Mercier Press
- Founded: 1944
- Founder: Seán Feehan
- Country of origin: Ireland
- Headquarters location: Cork
- Distribution: Gill (Ireland) Dufour Editions (USA)
- Nonfiction topics: Irish history, biography, sport, politics, business and current affairs
- Fiction genres: Literature, children
- Official website: www.mercierpress.ie

= Mercier Press =

Irish publisher

Mercier Press is a publisher based in Cork, Ireland. It is the longest established independent publishing house in Ireland.

==History==
The company was founded in 1944 by Seán Feehan and initially published religious books. In 1946 they published This Tremendous Lover by Dom Eugene Boylan, which sold over a million copies. At the Frankfurt Book Fair Feehan secured the translation rights of German books on philosophy and religion that sold well. In the 1960s they launched a successful range of paperbacks on Irish literature, culture, religion and history.

In the 1960s and 1970s the Mercier paperback books had a distinctive cover style.

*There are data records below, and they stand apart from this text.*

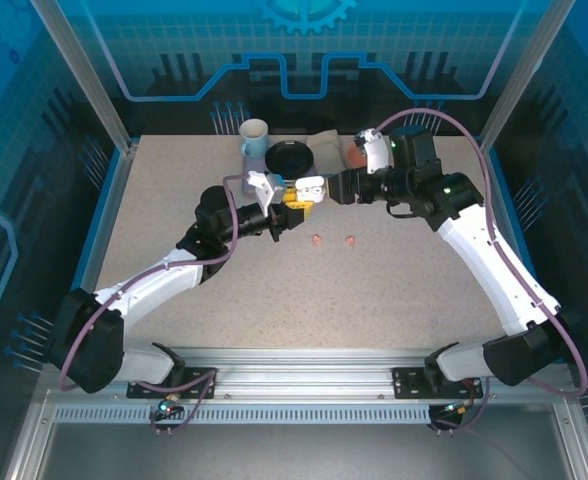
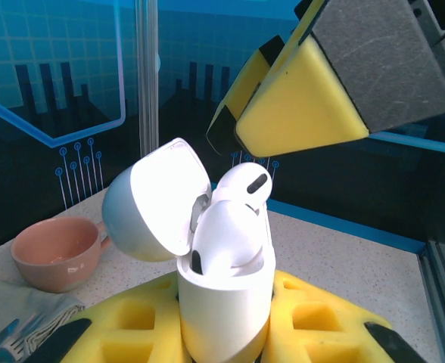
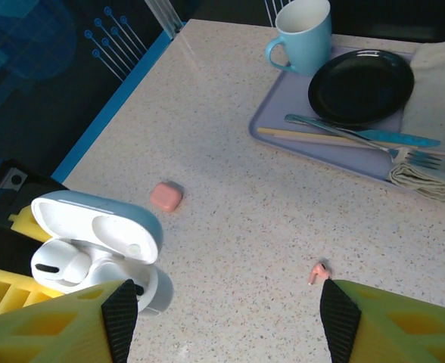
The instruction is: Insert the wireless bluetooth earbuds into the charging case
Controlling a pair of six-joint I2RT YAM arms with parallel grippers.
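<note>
While the left gripper (image 2: 226,344) clamps the open case (image 2: 224,299) upright with white earbuds (image 2: 241,189) sitting in it, the right gripper (image 3: 222,333) hangs spread wide just above that case, and two pink earbuds (image 1: 317,240) lie loose on the table (image 1: 174,200) below.

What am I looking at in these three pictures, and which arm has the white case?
Two arms, each with a two-finger gripper, sit at the near edge of the table. The overhead picture looks down from behind them; the other two come from cameras on the wrists. The left gripper is shut on the white charging case, lid open, white earbuds sticking up in it. The right gripper is open and empty, close by. On the table lie a pink earbud, another pink piece, and a tray with a blue mug and black plate.
</note>
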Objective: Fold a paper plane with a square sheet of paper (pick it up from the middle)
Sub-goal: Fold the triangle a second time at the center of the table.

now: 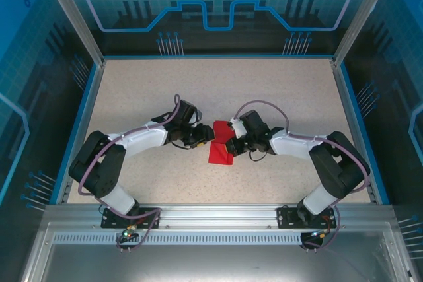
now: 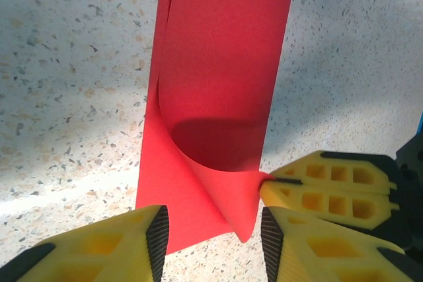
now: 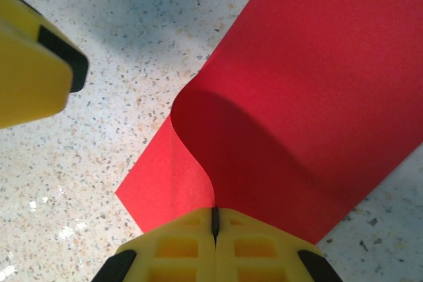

This usually consisted of an illustration, in both pen and ink and brush and ink, and always in two colour. The format and back cover layout remained the same on each book. The artist John Skelton (1925–2009) was Mercier's main cover designer – he worked as an art director and book illustrator before concentrating full-time on painting in 1975.

Feehan remained chairman until his death in 1991, after which John Spillane took over until 2003, when Clodagh Feehan was appointed manager director. The company acquired the Anvil Press holding in 2008.